High tax burdens for those who work, combined with Robin Hood-in-reverse tax liberation schemes for the rich, highlight disparities in incomes. The root of American working class financial struggles may lie with taxation assessed inappropriately. According to the 16th amendment of the Constitution, "No capitation or other direct tax shall be laid unless in proportion to the census or enumeration herein before directed to be taken."

I've struggled to understand what the Amendment means. Whatever the meaning, the 16th amendment has ushered in a period of regressive taxation, a pattern which accelerated during the Depression and continued past the end of World War Two. Some critics of the IRS have claimed income taxes violate the meaning of this clause.

Some like Devvy Kidd--interviewed by worldnetdaily--even challenge the passage of the 16th Amendment itself, claiming it wasn't ratified by the States as is required. In a 2001 interview Kidd explains his interpretation:
An income tax is certainly a direct tax -- probably the most direct tax of all -- since it cannot be shifted but must be paid by the person receiving the income. By specifying that direct taxes must be levied in accordance with the number of people, not upon what they produce -- as in the days of, say, ancient Egypt -- an income tax is simply out of the question. It cannot be levied upon a man, but must be levied upon what he receives.

Compensation doesn't represent a profit or benefit. Now legally we can be assessed taxes on what is already ours. With wages we give our time and effort and get back a commensurate amount of income back. No net gain is realized. Still, the Courts have consistently said that wages are subject to income tax. To tax, the Feds need an income, and to establish precedent they created the 16th Amendment.

Exchanges of time and services in lieu of compensation typically don't provide a taxable event. Wages are an exchange of value no different than if we traded an hour of our labor to another for an hour of their time. Typically, instead of trading our work for anothers, we accept money, and with it taxation.

Trading one's time with another contains a built-in mechanism to avoid taking advantage of another's labor. No doctor would give an hour of his time for yours, unless your time is well compensated. So you would make a profit, but then why would the doctor give up his time? No such transaction would take place.

If we could trade a acorn for a Cadillac, then yes, that'd be worthy of a tax, or sell land or stock for more than we bought it for, yes, those would justify taxation along Constitutional grounds. But our compensation is an exchange of equal value (time/effort for pay) and no gain is had, which would classify all income taxes as apportioned by census, or assigned to people, not in proportion to income. The federal government could only legally assess a tax unless it was shared equally by everyone at an equal rate.

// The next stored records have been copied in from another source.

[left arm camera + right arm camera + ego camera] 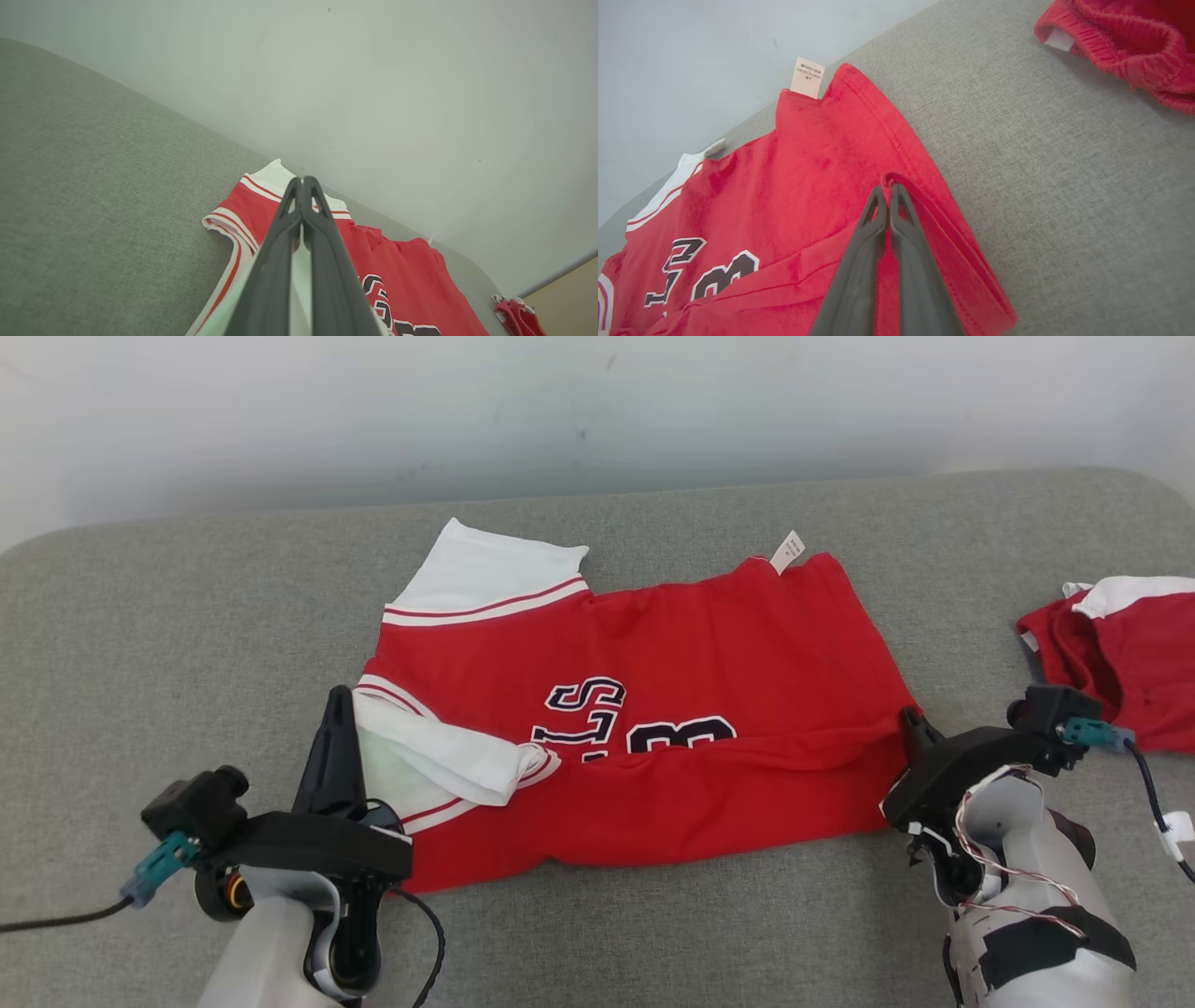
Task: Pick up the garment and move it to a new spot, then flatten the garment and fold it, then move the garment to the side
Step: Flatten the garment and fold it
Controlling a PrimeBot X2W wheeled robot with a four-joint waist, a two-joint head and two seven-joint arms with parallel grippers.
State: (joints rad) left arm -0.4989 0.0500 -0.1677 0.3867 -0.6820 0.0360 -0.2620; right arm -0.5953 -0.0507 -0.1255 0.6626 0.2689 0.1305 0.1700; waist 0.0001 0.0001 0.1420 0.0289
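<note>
The red garment [672,644] lies spread in the middle of the frame, lower edge folded up once, both the left gripper [338,698] and right gripper [908,717] pinched shut on it, so more folding and moving aside seem left.

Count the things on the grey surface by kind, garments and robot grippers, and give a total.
Garments: 2, the red jersey and a crumpled red garment
Grippers: 2, the left gripper and the right gripper
Total: 4

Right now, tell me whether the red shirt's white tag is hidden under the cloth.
No, the tag stands clear at the edge of the shirt.
</note>
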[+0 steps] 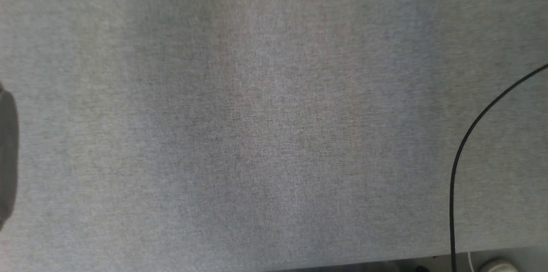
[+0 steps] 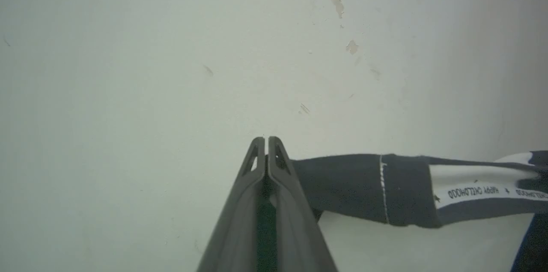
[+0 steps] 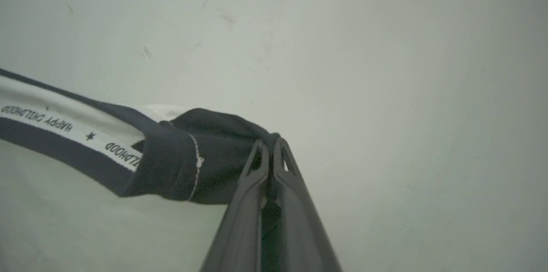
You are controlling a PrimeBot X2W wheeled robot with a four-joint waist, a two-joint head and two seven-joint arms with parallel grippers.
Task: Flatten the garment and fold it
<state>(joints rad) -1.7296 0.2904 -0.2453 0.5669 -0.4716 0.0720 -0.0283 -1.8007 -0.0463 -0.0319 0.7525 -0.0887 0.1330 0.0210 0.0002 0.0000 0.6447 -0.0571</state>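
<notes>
In the left wrist view my left gripper (image 2: 266,139) is shut on the garment (image 2: 355,186), pinching black cloth that runs taut to the right. The lettered white neck band (image 2: 479,190) shows further along it, with white cloth hanging below. The right wrist view has my right gripper (image 3: 270,141) shut on a bunched black part of the garment (image 3: 214,156). From there the cloth stretches left, with the neck band (image 3: 64,128) reading upside down. The garment hangs in the air between the two grippers, in front of a pale wall.
The head view looks down on a grey cloth-covered table (image 1: 274,118). A black cable (image 1: 466,135) curves across its right side, and a dark rounded object (image 1: 7,156) sits at the left edge. The pale wall (image 2: 128,70) has chipped paint spots.
</notes>
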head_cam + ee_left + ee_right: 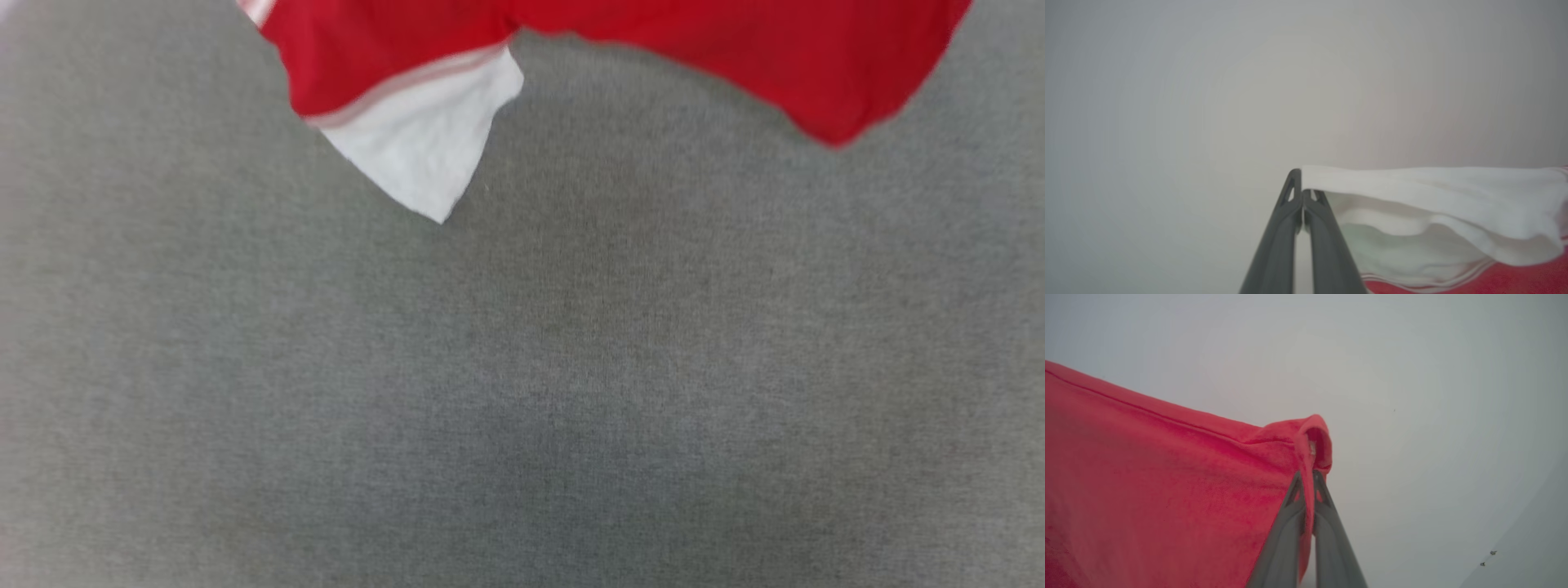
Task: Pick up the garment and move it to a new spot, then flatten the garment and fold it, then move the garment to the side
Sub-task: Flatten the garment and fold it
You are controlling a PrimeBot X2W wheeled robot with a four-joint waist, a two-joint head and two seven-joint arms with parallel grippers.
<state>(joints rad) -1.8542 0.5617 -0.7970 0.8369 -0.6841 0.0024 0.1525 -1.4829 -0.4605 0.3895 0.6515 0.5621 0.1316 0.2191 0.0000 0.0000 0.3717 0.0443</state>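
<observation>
The garment (384, 49), a red shirt with a white sleeve and striped trim, hangs in the air across the top of the head view, above the grey table (522, 367). Its white sleeve tip points down. In the left wrist view my left gripper (1302, 192) is shut on the edge of the garment's white sleeve (1433, 192), which stretches off to the right with red cloth below it. In the right wrist view my right gripper (1308, 475) is shut on a bunched red edge of the garment (1167, 477), which drapes away to the left.
The grey cloth-covered table surface spreads below the hanging shirt in the head view. Both wrist views look onto a pale, plain wall or ceiling behind the cloth.
</observation>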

A recent vindication through the Courts could prove problematic for the IRS. A federal court ruled that US coins can be counted as compensation at their face value. An employer had given old gold American coins with relatively low face values to his employees, in lieu of other forms of compensation. The lawsuit found him innocent, so don't be surprised to see more people try to pay in old US coins. One drawback could be reduced social security benefits if reported income goes down. But if inflation continues, those who've been paid in gold coin will likely be insulated from its effects (assuming they can save some of what they earn.)

Supplanting Federal Reserve Notes or their equivalent with hard currency represents a threat to the banking cartel's control over our money. Also the tax revenue lost by the IRS means that insufficient cash will be brought in to pay off the public debt. Whatever threatens the Fed's stranglehold over our monetary system, and confounds the IRS system constructed to sustain it, is a threat to the status quo.